= Calvin Huey =

First Black football player for Navy

Calvin Huey was the first African-American to play football at the United States Naval Academy, a doctor, coach, teacher, and businessman.

==History==
Huey was born October 27, 1942, in Sartinville, Mississippi, to Harold Magee and Eartha Lee Huey. Huey was a 1961 graduate of Carver High School in Pascagoula, Mississippi. At Carver, he was team captain, MVP, and all-city, receiving all-city honors as a basketball player as well. Upon graduating, he briefly attended the Tuskegee Institute, then went to Oakland City College, where he was selected as an honorable mention All-American Junior College quarterback. Huey applied to his congressman in Mississippi for an appointment to the Naval Academy, but was refused on the grounds that he would be a "stain on Mississippi". A California representative was willing to nominate him, and he was accepted by the academy as a student, with no mention of his football prowess. When he reached Navy he tried out for the football team. Because there were so many quarterbacks trying out, he decided to try out as a wide receiver instead. He sufficiently impressed coaches Carl Schuette, Lee Corso and Steve Belichick to make the team; he also tried out for and made the basketball team. When Navy played Georgia Tech in 1964, he became the first black player to play at Bobby Dodd Stadium. He also became the first black person to play in an Army–Navy Game. In 1963, as a plebe, wearing number 49, he began the season as an end, before moving to flanker behind Navy's top receiver, Ed Orr. When Orr was injured during the third-from last game of the season, Huey earned the starting position and caught four touchdown passes from quarterback Roger Staubach.
In 1967, Huey was one of two African-Americans to graduate from the academy. He was assigned to the USS Perry and served two tours of duty in Vietnam. He earned a PhD in chemistry from the University of Maryland (degree awarded in 1976), and returned to Navy as a professor and assistant football coach in 1973. He then left Navy to work for IBM for fourteen years, before retiring due to kidney failure.
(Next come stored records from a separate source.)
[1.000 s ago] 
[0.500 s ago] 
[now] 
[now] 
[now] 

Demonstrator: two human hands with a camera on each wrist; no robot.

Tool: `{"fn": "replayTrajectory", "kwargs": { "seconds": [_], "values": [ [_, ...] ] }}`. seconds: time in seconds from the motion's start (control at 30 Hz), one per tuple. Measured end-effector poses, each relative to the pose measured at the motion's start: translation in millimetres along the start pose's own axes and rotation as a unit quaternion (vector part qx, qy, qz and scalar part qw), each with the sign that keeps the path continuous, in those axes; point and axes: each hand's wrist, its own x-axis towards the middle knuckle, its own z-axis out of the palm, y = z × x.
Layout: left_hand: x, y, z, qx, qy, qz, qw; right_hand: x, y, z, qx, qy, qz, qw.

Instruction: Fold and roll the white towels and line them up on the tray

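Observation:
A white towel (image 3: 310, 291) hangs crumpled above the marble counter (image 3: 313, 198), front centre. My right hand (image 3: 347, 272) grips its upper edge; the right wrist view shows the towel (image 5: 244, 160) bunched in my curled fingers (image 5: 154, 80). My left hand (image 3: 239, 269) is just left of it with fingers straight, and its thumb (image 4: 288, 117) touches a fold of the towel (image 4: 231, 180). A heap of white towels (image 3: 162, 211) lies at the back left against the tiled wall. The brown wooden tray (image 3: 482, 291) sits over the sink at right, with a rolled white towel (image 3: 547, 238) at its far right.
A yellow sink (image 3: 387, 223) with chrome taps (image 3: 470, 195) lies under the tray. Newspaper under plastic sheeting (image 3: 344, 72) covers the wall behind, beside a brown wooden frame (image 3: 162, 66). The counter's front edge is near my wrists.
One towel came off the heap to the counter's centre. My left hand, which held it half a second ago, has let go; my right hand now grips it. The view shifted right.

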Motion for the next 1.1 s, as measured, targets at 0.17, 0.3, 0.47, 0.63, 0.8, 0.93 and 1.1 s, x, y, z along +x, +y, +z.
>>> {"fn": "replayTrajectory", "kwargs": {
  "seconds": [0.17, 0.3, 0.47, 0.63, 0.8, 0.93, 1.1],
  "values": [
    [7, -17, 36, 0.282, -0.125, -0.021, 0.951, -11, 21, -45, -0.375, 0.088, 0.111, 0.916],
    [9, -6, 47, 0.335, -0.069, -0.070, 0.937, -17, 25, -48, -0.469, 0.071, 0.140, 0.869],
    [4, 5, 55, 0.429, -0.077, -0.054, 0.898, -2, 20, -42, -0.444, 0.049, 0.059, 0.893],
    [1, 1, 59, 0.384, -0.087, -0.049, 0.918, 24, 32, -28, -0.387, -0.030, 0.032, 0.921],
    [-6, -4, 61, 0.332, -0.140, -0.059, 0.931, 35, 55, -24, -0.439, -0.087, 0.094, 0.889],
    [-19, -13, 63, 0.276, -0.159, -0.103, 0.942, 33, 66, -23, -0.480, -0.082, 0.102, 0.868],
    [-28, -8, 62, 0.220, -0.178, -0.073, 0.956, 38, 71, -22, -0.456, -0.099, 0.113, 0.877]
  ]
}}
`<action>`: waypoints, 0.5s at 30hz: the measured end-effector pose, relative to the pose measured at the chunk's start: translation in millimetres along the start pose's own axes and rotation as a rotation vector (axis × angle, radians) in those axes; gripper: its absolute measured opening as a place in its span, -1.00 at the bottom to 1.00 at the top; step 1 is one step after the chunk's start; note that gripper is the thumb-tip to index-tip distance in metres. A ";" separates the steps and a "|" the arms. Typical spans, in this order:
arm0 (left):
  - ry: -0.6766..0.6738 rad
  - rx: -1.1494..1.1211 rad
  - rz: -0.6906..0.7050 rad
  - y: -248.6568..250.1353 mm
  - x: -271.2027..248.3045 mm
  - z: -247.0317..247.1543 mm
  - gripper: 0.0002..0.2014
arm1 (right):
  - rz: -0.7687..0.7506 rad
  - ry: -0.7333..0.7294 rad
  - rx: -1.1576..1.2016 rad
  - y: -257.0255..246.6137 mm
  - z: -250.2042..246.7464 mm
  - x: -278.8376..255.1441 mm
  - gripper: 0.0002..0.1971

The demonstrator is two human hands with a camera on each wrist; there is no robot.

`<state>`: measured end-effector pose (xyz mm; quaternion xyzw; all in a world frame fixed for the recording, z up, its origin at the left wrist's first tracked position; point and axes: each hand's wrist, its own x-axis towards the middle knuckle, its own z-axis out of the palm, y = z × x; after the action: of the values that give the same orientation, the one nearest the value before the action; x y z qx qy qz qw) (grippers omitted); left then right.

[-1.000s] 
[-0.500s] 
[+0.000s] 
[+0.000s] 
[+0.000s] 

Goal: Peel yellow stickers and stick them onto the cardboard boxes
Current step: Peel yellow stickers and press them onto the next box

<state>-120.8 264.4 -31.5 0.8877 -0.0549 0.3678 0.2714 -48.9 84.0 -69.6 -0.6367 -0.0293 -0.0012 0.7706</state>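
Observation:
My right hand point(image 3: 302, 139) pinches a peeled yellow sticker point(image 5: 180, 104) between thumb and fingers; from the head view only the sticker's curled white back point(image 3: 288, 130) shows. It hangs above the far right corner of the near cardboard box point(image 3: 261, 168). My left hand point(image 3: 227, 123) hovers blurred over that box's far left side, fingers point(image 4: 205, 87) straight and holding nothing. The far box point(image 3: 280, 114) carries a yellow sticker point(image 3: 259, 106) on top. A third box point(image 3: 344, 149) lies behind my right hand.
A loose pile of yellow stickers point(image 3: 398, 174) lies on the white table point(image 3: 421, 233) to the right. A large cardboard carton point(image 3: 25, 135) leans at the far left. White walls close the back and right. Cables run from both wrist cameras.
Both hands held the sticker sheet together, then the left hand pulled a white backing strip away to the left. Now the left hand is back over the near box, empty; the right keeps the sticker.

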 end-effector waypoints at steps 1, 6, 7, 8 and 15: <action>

In 2012, the Mississippi Legislature passed a bill titled "Calvin Huey; commend accomplishments and legacy of as Naval Academy academic and football phenomenon", recognizing Doctor Huey for his outstanding achievements in academics and athletics, overcoming the substantial barriers in his path.

In 2017, the city of Pascagoula placed an 18-foot-tall image of Huey, along with Jimmy Buffett, Trent Lott, and Sara Bailey Thomas on Main Street. Huey died from kidney failure on September 1, 2018.